How to complete this task: Go to the line with "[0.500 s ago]" in the entries below and write out every line from there through the line with "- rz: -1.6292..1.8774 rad", exactly and without pictures.

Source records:
Start of Block

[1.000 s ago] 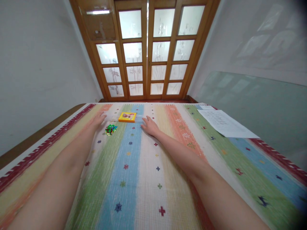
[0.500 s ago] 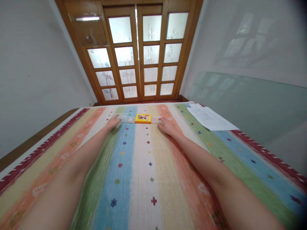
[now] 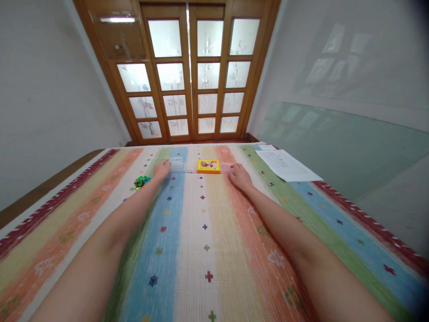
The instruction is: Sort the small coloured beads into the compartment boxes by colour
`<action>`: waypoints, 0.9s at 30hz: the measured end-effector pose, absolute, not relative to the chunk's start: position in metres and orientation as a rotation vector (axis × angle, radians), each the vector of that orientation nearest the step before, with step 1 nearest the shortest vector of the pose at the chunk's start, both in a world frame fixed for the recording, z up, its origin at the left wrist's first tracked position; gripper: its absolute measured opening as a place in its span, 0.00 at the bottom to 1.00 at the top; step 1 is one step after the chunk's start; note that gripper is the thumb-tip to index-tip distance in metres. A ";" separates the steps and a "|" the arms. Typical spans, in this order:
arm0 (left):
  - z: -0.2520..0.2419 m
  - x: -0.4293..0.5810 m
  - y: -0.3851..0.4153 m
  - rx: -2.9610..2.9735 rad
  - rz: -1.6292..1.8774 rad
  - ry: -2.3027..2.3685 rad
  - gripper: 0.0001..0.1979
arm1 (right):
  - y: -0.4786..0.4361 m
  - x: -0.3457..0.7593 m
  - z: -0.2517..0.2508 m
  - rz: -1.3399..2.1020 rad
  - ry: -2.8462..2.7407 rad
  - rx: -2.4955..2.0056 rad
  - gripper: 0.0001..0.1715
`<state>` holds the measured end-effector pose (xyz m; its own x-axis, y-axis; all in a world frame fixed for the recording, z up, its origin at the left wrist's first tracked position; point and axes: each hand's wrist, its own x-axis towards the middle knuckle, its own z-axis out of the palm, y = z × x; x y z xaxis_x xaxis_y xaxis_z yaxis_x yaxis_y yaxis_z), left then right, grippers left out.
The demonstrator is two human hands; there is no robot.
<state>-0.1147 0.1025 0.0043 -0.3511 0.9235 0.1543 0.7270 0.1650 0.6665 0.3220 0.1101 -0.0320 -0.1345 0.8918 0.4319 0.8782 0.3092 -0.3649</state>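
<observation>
A small yellow box [image 3: 208, 166] lies on the far part of the striped cloth, on the middle of a long clear plastic sheet [image 3: 179, 165]. My left hand [image 3: 161, 170] is closed on the sheet's left end, which looks slightly raised. My right hand [image 3: 238, 175] grips the sheet's right end, fingers curled at its edge. Both arms are stretched far forward. A small pile of green and mixed-colour pieces [image 3: 141, 182] lies just left of my left wrist.
The striped cloth [image 3: 204, 241] covers the whole table. A printed white paper [image 3: 286, 164] lies at the far right. A glass pane [image 3: 351, 152] leans on the right wall. Wooden glazed doors [image 3: 191, 71] stand behind the table.
My hands went from lying flat beside the box to gripping the ends of the clear sheet. The view shifted, and the pile of pieces is back in sight at my left wrist.
</observation>
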 end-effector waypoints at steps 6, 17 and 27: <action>0.008 -0.139 0.111 1.552 0.966 2.251 0.30 | 0.110 0.321 -0.034 0.020 -2.008 -1.559 0.22; 0.005 -0.140 0.119 2.029 0.652 2.292 0.28 | 0.113 0.325 -0.037 0.010 -2.019 -1.513 0.22; 0.017 -0.177 0.096 1.927 0.512 2.424 0.25 | 0.114 0.326 -0.037 0.012 -2.026 -1.485 0.21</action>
<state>-0.1770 0.0958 0.0169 -0.2464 0.9488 0.1979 0.9478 0.1933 0.2535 0.3260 0.1138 -0.0373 -0.1761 0.8651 0.4696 0.8593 0.3678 -0.3554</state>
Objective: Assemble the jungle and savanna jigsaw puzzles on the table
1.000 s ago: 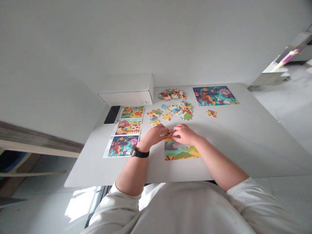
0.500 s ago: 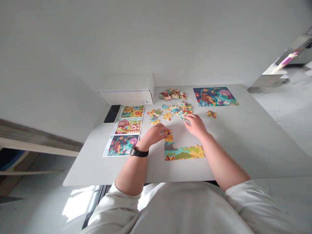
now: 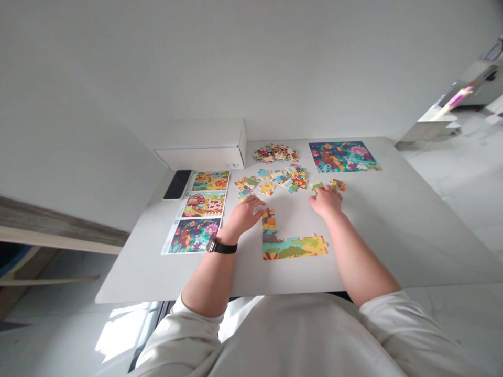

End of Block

Exercise output:
[0.500 s ago] 
[now] 
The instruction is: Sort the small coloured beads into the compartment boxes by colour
`<action>`: waypoints, 0.9s at 30hz: the measured end-effector pose, absolute, not relative to the chunk's start: position in metres and orientation as a rotation vector (axis × angle, radians), each the vector of that orientation nearest the step before, with step 1 nearest the shortest vector of the pose at the chunk's start, both in a world frame fixed for the recording, z up, its origin at the left wrist's first tracked position; gripper: its absolute measured opening as a place in its span, 0.00 at the bottom to 1.00 at the top; step 1 is one step after the chunk's start; note that gripper is the thumb-tip to index-tip distance in metres. A ";" separates the steps and a "|" the arms. Typical spans, in this order:
arm0 (left):
  - z: -0.2520..0.2419 m
  - x: -0.4293..0.5810 m
  - y: -0.3851..0.4153 m
  - rx: -2.9610..2.9735 rad
  - rz: -1.6292..1.8774 rad

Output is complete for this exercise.